Foi rápido. Vasculhou o armazém. As prateleiras derrubadas, praticamente vazias. Pegou o necessário. Júlio pegava os itens e chorava, pois, estava acabando. Logo aquele armazém estaria totalmente exaurido. Assim como os inúmeros outros. Agora restavam poucos, escondido entre escombros, matas e lagos. Não podia levar mais do que podia carregar, já que não tinha meios de transportes disponíveis. Então encheu a mochila de produtos enlatados com data de validade a muito vencidas. Achou alguns produtos de higiene, mas não achou nem mascaras e nem tubos de oxigênio. Não iria conseguir.

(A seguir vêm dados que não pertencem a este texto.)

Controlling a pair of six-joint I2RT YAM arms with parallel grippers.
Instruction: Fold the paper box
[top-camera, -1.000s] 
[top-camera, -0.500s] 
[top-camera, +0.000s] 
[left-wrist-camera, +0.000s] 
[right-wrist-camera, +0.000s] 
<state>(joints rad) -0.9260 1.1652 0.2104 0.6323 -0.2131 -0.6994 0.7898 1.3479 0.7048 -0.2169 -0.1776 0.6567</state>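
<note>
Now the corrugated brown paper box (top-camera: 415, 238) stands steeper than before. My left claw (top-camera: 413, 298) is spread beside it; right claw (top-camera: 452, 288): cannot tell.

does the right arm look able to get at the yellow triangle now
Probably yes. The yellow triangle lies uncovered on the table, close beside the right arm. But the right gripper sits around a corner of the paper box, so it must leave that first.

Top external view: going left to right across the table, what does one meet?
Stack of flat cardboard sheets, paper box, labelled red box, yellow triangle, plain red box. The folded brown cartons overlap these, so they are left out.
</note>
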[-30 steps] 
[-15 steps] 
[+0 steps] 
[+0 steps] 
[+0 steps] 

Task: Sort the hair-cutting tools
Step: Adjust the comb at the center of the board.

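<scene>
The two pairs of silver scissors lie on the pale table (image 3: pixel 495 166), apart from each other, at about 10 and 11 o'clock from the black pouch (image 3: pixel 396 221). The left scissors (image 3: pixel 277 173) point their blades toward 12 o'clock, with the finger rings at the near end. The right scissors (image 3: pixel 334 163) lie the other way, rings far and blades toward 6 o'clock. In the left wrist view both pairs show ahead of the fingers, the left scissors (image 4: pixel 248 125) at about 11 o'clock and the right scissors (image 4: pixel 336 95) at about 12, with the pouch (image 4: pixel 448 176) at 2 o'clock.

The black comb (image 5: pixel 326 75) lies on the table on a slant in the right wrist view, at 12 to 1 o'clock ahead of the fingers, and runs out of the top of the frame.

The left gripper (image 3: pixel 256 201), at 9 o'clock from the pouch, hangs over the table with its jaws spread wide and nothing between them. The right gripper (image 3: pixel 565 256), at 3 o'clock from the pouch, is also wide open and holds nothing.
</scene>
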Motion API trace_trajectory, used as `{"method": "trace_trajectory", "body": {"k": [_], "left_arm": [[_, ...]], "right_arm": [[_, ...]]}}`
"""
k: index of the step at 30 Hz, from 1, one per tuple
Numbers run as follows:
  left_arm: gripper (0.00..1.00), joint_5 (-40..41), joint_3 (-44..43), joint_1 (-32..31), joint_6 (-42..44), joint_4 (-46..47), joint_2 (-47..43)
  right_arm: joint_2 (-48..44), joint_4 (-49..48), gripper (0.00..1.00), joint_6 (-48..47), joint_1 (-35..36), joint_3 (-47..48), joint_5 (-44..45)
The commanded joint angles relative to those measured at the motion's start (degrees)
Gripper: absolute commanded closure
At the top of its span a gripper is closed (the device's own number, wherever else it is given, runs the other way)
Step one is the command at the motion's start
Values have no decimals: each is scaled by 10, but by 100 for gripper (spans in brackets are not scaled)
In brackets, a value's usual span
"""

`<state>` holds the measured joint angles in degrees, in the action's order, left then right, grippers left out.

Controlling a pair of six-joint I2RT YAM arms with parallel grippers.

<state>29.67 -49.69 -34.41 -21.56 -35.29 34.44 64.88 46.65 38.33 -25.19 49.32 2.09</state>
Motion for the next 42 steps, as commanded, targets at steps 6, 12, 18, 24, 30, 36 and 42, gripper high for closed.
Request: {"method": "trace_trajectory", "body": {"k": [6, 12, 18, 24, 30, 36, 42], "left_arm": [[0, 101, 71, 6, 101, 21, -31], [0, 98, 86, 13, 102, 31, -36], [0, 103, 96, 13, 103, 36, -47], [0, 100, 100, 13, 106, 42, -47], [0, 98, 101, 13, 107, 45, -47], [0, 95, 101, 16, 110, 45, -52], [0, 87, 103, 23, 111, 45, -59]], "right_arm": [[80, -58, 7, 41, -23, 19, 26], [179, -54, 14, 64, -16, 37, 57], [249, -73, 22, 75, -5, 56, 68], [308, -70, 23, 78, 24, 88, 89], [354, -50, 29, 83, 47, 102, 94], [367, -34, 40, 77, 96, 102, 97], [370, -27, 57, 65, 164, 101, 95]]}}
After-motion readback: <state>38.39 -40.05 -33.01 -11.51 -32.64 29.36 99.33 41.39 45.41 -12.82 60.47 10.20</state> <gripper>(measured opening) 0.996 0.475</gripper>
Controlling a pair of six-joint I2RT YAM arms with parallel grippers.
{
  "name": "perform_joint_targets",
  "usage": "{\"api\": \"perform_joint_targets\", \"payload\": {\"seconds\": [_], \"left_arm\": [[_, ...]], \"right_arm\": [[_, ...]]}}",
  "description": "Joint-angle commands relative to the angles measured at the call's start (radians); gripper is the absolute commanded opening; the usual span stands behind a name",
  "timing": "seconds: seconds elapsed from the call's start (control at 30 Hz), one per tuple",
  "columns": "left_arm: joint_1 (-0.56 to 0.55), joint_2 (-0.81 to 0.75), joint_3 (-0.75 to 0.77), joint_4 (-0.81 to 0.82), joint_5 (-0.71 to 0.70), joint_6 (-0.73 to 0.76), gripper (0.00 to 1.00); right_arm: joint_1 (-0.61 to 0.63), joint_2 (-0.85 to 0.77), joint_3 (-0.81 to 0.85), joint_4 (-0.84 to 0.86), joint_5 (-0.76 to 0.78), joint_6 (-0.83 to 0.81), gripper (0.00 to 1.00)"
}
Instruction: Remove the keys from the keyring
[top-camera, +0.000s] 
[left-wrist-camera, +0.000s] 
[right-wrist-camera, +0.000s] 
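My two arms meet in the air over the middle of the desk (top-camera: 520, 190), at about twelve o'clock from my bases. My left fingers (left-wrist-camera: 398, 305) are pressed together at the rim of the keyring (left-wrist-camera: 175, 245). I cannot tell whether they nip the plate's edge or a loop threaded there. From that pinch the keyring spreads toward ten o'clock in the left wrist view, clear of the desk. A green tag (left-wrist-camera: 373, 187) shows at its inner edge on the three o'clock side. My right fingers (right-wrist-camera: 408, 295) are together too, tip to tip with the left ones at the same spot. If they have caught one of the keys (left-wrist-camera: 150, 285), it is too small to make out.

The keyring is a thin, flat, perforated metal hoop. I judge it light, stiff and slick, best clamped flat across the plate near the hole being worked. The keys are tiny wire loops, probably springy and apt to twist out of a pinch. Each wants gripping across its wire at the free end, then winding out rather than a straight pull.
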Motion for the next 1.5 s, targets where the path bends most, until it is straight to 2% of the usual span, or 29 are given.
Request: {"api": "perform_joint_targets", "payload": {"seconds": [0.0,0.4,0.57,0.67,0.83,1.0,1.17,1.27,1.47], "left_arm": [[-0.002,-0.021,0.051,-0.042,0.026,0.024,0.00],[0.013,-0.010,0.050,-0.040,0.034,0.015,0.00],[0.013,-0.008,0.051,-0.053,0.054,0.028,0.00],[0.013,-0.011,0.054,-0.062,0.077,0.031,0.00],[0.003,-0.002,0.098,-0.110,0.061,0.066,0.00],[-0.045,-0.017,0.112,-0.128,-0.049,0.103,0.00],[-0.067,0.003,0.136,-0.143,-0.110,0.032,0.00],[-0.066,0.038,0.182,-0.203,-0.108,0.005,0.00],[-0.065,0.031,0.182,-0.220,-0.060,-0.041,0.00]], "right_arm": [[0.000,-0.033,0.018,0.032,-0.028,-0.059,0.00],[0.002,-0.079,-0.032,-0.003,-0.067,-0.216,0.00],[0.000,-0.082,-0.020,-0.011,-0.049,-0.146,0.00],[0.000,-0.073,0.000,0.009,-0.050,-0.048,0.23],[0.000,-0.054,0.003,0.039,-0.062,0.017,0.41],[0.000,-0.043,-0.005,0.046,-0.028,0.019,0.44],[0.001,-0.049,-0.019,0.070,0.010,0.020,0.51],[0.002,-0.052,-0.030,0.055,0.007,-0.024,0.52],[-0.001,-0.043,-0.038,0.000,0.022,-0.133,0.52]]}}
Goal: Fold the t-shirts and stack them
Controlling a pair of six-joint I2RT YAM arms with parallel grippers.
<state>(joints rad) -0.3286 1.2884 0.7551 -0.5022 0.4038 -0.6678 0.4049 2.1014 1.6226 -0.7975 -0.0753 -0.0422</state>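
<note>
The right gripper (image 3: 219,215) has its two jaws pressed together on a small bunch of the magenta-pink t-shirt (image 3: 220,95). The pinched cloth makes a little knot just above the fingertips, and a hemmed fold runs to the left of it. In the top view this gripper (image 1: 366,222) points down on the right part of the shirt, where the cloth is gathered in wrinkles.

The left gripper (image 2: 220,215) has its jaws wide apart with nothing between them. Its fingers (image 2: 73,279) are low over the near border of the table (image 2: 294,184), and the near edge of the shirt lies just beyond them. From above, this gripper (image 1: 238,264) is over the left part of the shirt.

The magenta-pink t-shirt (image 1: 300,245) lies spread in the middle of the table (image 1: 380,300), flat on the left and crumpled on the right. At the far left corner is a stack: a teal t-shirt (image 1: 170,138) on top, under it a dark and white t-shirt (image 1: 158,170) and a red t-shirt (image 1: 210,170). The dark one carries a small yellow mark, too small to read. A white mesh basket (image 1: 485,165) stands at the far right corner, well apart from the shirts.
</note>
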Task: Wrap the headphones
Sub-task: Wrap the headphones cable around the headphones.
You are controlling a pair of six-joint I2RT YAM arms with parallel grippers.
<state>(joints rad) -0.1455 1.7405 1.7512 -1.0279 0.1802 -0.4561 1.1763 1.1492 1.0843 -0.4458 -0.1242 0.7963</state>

Quando terminou e já saia pela rua carregando uma mochila mais pesada do que ele realmente poderia carregar avistou ela. Estava sentada num banco de pedra do outro lado da rua. Estava de costas para ele, olhando para um parquinho destruído. Mas ele sabia que era ela. Por causa do cabelo cobreado, a jaqueta jeans surrada.

Sua mãe.

Largou tudo e correu para os braços dela. Mas sua mãe desapareceu em meio a nevoa e Júlio se viu sozinho. A saudade era melhor do que a esperança. Tirou a máscara e se agarrou a lembrança de sua mãe. Se agarrou a saudade. Ela surgiu mais uma vez em sua frente. Sentada no banco de pedra. Estava olhando para o parquinho. Crianças brincavam, corriam pela areia, pés descalços, subiam e desciam por escorregadores e se balançavam em cadeirinhas de balanço. Sua mãe estava rindo. Como era linda. Júlio também sorriu.

Então seu pulmãosugou a última molécula de oxigênio, mas não houve dor, nem esperança ousaudade. No final lhe restou apenas o vazio.